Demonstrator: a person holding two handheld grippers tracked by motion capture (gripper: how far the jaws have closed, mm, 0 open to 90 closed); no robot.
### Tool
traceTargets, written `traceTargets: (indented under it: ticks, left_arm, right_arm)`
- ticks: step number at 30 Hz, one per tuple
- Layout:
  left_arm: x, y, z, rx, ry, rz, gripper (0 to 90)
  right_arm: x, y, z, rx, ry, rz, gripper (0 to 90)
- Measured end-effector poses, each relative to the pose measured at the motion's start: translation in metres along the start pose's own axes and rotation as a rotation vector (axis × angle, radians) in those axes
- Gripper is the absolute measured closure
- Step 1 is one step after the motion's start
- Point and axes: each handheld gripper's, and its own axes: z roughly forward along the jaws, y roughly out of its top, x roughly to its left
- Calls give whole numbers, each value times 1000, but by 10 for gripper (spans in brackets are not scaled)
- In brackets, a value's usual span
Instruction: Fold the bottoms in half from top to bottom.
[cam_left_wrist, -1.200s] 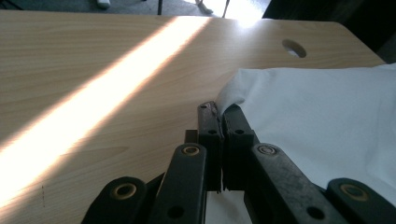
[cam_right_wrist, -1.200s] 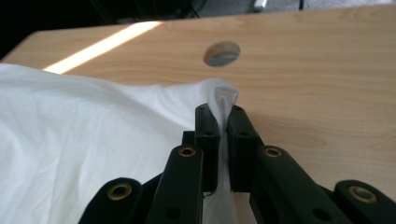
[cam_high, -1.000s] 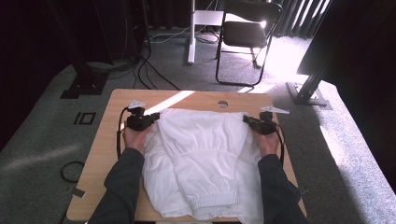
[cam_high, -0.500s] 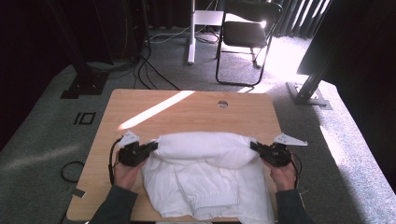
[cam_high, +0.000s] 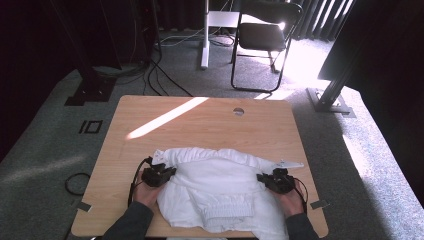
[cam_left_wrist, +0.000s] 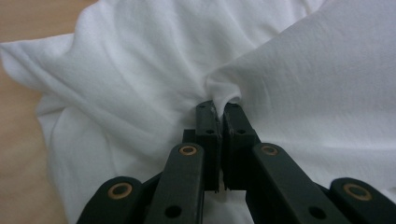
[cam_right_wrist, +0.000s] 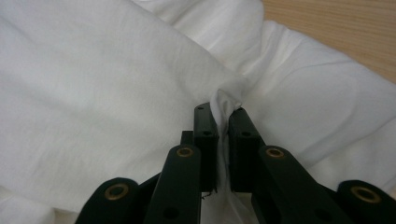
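A white garment (cam_high: 215, 187) with an elastic waistband lies folded over on the near half of the wooden table (cam_high: 210, 117). My left gripper (cam_high: 167, 174) is shut on the cloth at the garment's left edge; in the left gripper view a pinch of white fabric (cam_left_wrist: 222, 95) sits between its black jaws (cam_left_wrist: 219, 109). At the garment's right edge my right gripper (cam_high: 264, 179) is shut on the cloth too, with a fold of fabric (cam_right_wrist: 223, 105) squeezed between its closed jaws (cam_right_wrist: 222, 114). Both hands rest low over the table.
A round hole (cam_high: 238, 111) sits near the table's far edge, and a sunlit stripe (cam_high: 167, 117) crosses the top. A black chair (cam_high: 265, 37), cables (cam_high: 165, 75) and stand bases (cam_high: 330, 100) are on the carpet beyond. The garment's hem hangs at the near edge.
Both grippers have drawn the garment's far edge toward the near side and lowered it, folding the cloth over itself. The far half of the table is now bare.
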Motion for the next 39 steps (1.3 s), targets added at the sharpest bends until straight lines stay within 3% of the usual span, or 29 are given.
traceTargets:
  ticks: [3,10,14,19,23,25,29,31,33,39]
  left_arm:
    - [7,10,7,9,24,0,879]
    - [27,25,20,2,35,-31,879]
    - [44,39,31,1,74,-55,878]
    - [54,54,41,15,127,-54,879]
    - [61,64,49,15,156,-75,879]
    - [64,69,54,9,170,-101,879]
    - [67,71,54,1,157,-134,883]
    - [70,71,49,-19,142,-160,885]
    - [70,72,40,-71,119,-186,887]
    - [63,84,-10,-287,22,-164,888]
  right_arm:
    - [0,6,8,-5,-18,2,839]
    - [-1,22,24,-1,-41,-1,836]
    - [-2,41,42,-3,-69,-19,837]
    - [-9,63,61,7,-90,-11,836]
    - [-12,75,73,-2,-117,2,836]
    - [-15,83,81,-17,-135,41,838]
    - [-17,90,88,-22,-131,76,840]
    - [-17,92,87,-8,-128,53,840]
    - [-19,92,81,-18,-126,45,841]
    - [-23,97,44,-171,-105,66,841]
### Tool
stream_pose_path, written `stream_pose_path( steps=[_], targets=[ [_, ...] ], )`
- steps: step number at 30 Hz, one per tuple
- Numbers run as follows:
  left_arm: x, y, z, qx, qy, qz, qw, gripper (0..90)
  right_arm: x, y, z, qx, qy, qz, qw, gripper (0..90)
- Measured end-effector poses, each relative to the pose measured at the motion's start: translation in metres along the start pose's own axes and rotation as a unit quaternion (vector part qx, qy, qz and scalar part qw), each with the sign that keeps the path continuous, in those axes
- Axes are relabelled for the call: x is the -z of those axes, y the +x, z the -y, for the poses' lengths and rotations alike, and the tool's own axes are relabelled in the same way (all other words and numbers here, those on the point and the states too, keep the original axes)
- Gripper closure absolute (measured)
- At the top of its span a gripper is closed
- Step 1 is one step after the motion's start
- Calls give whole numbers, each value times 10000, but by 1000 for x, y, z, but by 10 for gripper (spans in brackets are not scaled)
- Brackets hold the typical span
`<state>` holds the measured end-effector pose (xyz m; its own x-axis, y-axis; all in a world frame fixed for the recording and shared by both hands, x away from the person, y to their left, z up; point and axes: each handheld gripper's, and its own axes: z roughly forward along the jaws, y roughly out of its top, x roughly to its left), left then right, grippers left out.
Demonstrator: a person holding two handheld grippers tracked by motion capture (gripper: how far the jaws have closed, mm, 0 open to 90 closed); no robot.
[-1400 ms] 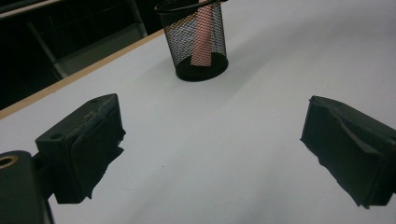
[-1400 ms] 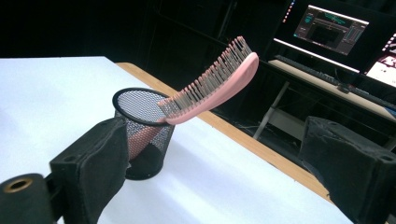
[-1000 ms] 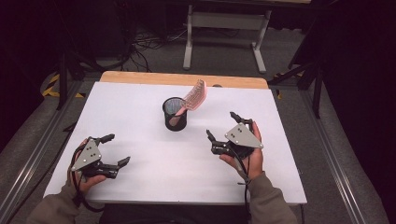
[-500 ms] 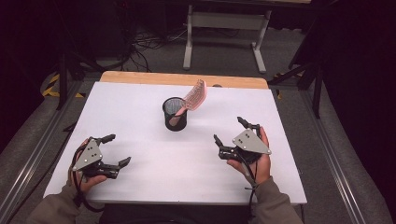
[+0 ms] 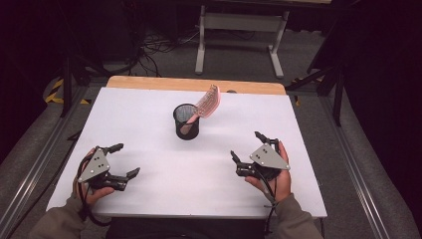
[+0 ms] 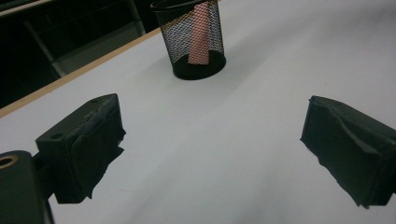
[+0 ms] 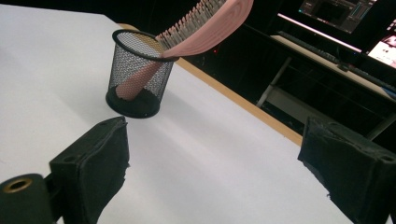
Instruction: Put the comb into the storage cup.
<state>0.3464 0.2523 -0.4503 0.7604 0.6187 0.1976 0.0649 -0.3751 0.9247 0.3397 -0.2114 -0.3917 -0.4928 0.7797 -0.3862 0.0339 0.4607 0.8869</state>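
Observation:
A black mesh cup [image 5: 186, 122] stands upright near the middle back of the white table [image 5: 149, 104]. A pink hairbrush [image 5: 206, 103] rests in it handle down, its bristled head leaning out to the right. The cup [image 6: 191, 39] and the brush handle [image 6: 200, 32] show ahead in the left gripper view, and the cup [image 7: 137, 74] with the brush [image 7: 205, 25] in the right gripper view. My left gripper [image 5: 124, 160] is open and empty at the front left. My right gripper [image 5: 246, 146] is open and empty at the front right.
A wooden strip [image 5: 194, 84] runs along the table's far edge. Beyond it stand a metal frame [image 5: 239, 40] and floor cables [image 5: 159, 42]. Dark stands [image 5: 328, 74] flank the table's right side. White surface lies bare between the grippers and the cup.
My right gripper has drawn back from the cup toward the front right of the table. The left gripper has stayed in place. Cup and brush have not moved.

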Motion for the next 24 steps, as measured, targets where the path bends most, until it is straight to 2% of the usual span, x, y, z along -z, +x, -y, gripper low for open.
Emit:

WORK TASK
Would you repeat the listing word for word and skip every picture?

RESPONSE TO THIS EXERCISE
Demonstrator: a person holding two handheld grippers tracked by motion capture (gripper: how far the jaws have closed, mm, 0 open to 90 closed); no robot.
### Tool
traceTargets, written `traceTargets: (indented under it: ticks, left_arm, right_arm)`
- ticks: step number at 30 Hz, one per tuple
- Layout:
  left_arm: x, y, z, rx, ry, rz, gripper (0 to 90)
  right_arm: x, y, z, rx, ry, rz, gripper (0 to 90)
- Measured end-effector poses, each relative to the pose measured at the motion's start: translation in metres along the start pose's own axes and rotation as a rotation vector (axis × angle, radians) in those axes
- Gripper is the absolute measured closure
- Step 1 is one step after the motion's start
- Point and axes: each handheld gripper's, and its own axes: z roughly forward along the jaws, y roughly out of its top, x roughly to its left
- Calls give whole numbers, each value times 1000, but by 10 for gripper (spans in brackets are not scaled)
- In brackets, a value's usual span
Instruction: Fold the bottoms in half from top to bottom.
[cam_left_wrist, -1.200s] 
[cam_right_wrist, -1.200s] 
[cam_high, -1.000s] 
[cam_high, -0.500s] 
[cam_high, +0.000s] 
[cam_left_wrist, +0.000s] 
[cam_right_wrist, +0.000s] 
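A white garment (cam_high: 215, 187) with an elastic waistband lies folded over on the near half of the wooden table (cam_high: 210, 117). My left gripper (cam_high: 167, 174) is shut on the cloth at the garment's left edge; in the left gripper view a pinch of white fabric (cam_left_wrist: 222, 95) sits between its black jaws (cam_left_wrist: 219, 109). At the garment's right edge my right gripper (cam_high: 264, 179) is shut on the cloth too, with a fold of fabric (cam_right_wrist: 223, 105) squeezed between its closed jaws (cam_right_wrist: 222, 114). Both hands rest low over the table.
A round hole (cam_high: 238, 111) sits near the table's far edge, and a sunlit stripe (cam_high: 167, 117) crosses the top. A black chair (cam_high: 265, 37), cables (cam_high: 165, 75) and stand bases (cam_high: 330, 100) are on the carpet beyond. The garment's hem hangs at the near edge.
Both grippers have drawn the garment's far edge toward the near side and lowered it, folding the cloth over itself. The far half of the table is now bare.
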Motion for the next 39 steps (1.3 s), targets added at the sharpest bends until straight lines stay within 3% of the usual span, or 29 are given.
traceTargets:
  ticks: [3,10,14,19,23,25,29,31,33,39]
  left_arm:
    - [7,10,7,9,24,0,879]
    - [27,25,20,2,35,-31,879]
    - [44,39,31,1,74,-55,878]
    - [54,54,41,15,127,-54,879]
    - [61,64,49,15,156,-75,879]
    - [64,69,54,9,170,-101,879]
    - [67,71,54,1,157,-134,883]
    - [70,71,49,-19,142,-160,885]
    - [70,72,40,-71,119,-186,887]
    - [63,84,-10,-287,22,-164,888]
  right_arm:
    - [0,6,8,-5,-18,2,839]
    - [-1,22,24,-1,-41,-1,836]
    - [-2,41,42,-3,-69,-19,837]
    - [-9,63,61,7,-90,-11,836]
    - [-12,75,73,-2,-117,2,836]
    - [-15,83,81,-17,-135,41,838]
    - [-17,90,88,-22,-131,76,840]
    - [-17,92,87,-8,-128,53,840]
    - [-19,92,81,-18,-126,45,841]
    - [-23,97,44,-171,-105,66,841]
### Tool
stream_pose_path, written `stream_pose_path( steps=[_], targets=[ [_, ...] ], )`
- steps: step number at 30 Hz, one per tuple
- Numbers run as follows:
  left_arm: x, y, z, qx, qy, qz, qw, gripper (0..90)
  right_arm: x, y, z, qx, qy, qz, qw, gripper (0..90)
- Measured end-effector poses, each relative to the pose measured at the motion's start: translation in metres along the start pose's own axes and rotation as a unit quaternion (vector part qx, qy, qz and scalar part qw), each with the sign that keeps the path continuous, in those axes
- Axes are relabelled for the call: x is the -z of those axes, y the +x, z the -y, for the poses' lengths and rotations alike, and the tool's own axes are relabelled in the same way (all other words and numbers here, those on the point and the states too, keep the original axes)
- Gripper closure absolute (measured)
- At the top of its span a gripper is closed
- Step 1 is one step after the motion's start
- Calls give whole numbers, each value times 10000, but by 1000 for x, y, z, but by 10 for gripper (spans in brackets are not scaled)
- Brackets hold the typical span
`<state>` holds the measured end-effector pose (xyz m; its own x-axis, y-axis; all in a world frame fixed for the recording and shared by both hands, x away from the person, y to their left, z up; point and axes: each handheld gripper's, and its own axes: z roughly forward along the jaws, y roughly out of its top, x roughly to its left), left then right, grippers left out.
Demonstrator: a person holding two handheld grippers tracked by motion capture (gripper: how far the jaws have closed, mm, 0 open to 90 closed); no robot.
[-1400 ms] 
[-1400 ms] 
[-1000 ms] 
[-500 ms] 
[+0 ms] 
[+0 ms] 
[+0 ms] 
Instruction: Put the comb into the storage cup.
<state>0.3464 0.2523 -0.4503 0.7604 0.6187 0.1976 0.0649 -0.3751 0.9247 0.3397 -0.2114 -0.3917 -0.4928 0.7797 -0.3862 0.0339 0.4607 0.8869</state>
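Observation:
A black mesh cup [image 5: 186, 122] stands upright near the middle back of the white table [image 5: 149, 104]. A pink hairbrush [image 5: 206, 103] rests in it handle down, its bristled head leaning out to the right. The cup [image 6: 191, 39] and the brush handle [image 6: 200, 32] show ahead in the left gripper view, and the cup [image 7: 137, 74] with the brush [image 7: 205, 25] in the right gripper view. My left gripper [image 5: 124, 160] is open and empty at the front left. My right gripper [image 5: 246, 146] is open and empty at the front right.
A wooden strip [image 5: 194, 84] runs along the table's far edge. Beyond it stand a metal frame [image 5: 239, 40] and floor cables [image 5: 159, 42]. Dark stands [image 5: 328, 74] flank the table's right side. White surface lies bare between the grippers and the cup.
My right gripper has drawn back from the cup toward the front right of the table. The left gripper has stayed in place. Cup and brush have not moved.
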
Motion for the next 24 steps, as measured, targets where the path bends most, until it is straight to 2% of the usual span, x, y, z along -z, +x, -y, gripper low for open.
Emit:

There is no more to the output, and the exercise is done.